* _Problem requirements_
Note how many lines in these entries contain "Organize", and reply with that number alone.

(Stored data)

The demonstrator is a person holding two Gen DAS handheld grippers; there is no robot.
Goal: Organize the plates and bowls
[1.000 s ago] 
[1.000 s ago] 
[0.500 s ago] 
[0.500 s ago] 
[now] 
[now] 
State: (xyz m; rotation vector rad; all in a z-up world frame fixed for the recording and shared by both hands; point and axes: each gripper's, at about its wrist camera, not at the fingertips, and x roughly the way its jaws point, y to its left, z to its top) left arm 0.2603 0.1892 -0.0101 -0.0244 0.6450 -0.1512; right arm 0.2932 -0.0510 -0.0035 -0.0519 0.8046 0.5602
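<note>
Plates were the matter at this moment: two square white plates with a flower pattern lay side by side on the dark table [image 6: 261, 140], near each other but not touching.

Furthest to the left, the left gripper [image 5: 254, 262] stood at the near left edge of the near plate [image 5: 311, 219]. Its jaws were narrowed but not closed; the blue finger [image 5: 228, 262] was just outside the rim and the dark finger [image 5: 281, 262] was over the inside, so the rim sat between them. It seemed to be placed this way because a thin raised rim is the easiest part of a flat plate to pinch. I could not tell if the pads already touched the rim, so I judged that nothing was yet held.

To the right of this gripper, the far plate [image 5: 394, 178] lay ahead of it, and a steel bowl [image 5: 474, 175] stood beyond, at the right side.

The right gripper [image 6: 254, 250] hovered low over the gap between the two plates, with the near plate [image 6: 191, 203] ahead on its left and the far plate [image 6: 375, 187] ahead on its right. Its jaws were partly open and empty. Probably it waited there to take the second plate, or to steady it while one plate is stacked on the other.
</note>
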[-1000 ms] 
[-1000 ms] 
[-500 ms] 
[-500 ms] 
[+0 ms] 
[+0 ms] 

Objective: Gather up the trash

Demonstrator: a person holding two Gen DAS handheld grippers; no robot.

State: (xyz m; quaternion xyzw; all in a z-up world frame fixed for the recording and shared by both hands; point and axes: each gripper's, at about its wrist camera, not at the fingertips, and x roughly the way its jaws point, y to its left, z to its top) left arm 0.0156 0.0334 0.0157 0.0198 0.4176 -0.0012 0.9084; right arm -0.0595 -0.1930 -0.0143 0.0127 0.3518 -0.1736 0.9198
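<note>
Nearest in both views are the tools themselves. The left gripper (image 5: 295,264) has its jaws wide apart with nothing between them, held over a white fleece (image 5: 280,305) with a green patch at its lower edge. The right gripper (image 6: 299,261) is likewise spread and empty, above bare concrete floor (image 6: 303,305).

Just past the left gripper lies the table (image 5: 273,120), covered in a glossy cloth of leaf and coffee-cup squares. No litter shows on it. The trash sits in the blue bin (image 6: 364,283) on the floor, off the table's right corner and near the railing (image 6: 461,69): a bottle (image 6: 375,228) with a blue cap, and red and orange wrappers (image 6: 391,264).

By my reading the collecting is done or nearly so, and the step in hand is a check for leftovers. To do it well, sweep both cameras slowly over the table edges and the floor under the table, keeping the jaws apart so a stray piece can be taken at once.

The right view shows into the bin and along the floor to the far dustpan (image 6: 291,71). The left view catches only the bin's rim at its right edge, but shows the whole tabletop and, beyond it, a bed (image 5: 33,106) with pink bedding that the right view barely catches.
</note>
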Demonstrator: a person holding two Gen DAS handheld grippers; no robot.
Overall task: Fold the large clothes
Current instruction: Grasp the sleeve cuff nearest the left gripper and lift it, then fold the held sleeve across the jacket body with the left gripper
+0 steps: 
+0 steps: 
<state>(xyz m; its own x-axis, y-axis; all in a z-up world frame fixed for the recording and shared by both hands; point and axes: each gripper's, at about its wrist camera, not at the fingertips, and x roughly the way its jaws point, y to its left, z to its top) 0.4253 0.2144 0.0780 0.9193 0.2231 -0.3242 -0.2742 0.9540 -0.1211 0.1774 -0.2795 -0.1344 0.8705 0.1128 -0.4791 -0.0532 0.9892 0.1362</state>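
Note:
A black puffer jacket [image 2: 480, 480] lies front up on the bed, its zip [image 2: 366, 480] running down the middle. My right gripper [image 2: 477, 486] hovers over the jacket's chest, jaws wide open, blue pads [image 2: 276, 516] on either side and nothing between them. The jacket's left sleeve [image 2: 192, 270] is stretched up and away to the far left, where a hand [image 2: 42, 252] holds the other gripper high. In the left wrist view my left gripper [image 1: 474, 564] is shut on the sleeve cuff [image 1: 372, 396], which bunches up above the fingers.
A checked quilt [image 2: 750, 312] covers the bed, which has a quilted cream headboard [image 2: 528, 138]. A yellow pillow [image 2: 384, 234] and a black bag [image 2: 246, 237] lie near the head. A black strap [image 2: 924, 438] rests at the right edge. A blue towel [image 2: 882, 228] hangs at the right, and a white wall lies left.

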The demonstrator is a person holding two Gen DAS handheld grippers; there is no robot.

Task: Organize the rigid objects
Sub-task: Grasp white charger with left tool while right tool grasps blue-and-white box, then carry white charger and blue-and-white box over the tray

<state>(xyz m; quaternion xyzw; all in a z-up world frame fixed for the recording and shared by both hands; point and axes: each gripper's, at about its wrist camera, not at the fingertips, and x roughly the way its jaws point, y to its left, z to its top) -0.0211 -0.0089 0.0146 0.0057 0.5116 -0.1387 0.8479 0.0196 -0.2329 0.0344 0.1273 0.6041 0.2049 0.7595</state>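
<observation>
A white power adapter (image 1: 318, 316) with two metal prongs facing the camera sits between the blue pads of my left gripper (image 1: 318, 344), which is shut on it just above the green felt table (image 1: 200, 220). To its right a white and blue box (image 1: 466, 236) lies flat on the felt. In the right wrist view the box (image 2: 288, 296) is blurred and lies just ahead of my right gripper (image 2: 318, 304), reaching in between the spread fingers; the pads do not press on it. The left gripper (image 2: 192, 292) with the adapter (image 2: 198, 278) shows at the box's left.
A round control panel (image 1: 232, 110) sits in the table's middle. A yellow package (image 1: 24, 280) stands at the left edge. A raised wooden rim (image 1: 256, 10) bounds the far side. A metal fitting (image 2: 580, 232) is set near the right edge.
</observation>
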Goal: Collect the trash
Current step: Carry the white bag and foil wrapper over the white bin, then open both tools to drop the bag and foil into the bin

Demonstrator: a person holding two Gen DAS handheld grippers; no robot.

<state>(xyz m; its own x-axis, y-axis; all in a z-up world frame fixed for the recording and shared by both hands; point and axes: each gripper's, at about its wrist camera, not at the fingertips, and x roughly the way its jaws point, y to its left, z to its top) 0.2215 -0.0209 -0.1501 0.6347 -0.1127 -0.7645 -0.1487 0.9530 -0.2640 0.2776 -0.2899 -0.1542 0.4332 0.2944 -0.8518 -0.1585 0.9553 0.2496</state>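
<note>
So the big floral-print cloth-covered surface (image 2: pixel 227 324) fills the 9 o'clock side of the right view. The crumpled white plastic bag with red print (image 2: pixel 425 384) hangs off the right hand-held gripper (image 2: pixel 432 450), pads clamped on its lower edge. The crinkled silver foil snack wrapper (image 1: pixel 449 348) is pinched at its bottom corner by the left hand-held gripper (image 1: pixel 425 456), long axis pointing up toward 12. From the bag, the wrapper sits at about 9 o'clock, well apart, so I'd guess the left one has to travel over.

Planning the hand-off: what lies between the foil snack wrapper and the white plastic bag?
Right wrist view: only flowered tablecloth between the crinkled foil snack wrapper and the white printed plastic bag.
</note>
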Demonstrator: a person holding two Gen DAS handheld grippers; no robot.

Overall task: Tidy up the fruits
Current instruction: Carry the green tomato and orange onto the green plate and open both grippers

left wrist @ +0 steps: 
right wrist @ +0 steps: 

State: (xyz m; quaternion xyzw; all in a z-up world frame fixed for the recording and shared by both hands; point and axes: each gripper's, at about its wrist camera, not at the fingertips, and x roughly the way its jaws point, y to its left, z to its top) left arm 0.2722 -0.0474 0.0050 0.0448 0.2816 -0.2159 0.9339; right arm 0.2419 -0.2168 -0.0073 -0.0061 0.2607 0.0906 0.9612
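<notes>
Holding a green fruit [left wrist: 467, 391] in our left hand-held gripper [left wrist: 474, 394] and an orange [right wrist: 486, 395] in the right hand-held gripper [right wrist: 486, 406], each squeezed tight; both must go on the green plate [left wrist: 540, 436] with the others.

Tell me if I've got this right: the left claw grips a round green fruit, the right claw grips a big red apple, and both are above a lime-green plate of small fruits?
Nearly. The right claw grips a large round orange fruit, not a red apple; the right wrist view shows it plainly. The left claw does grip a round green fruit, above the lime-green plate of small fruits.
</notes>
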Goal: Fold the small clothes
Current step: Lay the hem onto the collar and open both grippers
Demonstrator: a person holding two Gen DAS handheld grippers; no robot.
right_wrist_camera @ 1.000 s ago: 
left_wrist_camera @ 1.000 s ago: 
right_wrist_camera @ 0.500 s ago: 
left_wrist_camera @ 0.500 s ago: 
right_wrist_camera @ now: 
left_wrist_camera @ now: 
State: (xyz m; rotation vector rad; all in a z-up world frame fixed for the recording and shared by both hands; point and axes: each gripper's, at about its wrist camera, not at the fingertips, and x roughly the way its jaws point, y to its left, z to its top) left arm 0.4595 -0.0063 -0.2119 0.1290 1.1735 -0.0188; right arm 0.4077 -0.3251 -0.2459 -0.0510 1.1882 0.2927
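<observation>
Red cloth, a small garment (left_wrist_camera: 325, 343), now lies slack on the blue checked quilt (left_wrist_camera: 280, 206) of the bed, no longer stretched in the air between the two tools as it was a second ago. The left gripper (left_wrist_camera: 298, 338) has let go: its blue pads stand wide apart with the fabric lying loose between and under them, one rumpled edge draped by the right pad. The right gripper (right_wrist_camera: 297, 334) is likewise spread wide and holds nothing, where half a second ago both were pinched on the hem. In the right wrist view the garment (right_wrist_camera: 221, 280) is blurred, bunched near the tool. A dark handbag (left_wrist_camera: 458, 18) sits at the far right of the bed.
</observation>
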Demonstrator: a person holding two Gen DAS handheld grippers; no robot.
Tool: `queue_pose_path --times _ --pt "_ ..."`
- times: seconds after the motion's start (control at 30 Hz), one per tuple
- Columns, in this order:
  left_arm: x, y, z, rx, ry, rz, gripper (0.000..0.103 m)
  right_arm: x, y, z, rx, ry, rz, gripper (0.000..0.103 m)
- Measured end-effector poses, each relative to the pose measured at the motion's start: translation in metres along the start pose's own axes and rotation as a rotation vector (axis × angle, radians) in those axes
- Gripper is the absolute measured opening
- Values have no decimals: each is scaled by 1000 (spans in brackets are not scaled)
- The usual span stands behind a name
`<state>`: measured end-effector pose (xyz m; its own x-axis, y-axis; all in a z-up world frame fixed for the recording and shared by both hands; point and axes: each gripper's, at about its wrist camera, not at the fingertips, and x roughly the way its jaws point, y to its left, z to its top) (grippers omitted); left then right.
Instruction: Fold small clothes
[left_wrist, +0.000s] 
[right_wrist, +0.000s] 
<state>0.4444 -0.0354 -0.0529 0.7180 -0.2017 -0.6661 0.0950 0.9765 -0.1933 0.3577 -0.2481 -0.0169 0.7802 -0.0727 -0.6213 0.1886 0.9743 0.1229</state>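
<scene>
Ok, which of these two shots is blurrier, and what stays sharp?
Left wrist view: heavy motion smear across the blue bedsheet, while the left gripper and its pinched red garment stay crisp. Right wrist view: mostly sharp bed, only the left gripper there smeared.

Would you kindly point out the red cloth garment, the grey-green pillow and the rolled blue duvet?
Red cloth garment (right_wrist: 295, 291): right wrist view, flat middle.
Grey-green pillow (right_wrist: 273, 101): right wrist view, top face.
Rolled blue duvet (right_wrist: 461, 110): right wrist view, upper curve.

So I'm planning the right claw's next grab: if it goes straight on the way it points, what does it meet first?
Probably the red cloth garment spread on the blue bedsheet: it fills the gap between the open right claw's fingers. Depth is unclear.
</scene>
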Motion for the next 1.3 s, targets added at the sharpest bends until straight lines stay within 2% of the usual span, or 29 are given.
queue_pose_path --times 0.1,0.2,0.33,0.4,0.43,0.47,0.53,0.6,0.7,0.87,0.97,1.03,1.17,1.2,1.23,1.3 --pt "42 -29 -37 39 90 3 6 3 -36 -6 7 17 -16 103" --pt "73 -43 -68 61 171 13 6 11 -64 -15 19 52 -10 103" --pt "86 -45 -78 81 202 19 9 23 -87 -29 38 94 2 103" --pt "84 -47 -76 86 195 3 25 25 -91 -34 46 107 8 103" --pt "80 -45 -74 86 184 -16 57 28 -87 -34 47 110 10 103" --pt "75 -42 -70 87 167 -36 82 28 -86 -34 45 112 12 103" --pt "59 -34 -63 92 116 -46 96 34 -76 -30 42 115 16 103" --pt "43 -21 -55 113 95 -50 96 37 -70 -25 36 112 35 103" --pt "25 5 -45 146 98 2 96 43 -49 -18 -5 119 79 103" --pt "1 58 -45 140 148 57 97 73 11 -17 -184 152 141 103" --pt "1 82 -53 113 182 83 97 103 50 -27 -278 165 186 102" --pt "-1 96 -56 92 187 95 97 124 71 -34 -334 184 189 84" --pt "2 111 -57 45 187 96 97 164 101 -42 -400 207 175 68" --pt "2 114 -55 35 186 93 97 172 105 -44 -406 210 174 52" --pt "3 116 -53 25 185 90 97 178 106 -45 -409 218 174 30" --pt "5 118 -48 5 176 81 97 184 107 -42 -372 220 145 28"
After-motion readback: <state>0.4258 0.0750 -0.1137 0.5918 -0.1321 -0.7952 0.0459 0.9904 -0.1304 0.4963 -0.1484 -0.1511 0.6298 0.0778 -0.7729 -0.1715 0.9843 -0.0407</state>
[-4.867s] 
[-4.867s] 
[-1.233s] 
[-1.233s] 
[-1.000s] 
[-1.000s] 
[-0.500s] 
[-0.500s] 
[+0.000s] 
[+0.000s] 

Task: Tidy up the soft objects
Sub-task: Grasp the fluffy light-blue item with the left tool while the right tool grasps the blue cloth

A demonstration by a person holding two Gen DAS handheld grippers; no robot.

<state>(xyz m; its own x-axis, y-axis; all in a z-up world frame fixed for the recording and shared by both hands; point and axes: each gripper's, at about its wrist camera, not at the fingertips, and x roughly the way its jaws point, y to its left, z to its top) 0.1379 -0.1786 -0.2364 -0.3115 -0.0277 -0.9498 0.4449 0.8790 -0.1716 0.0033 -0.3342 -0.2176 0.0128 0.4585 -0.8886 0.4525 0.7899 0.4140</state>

* _Task result_
2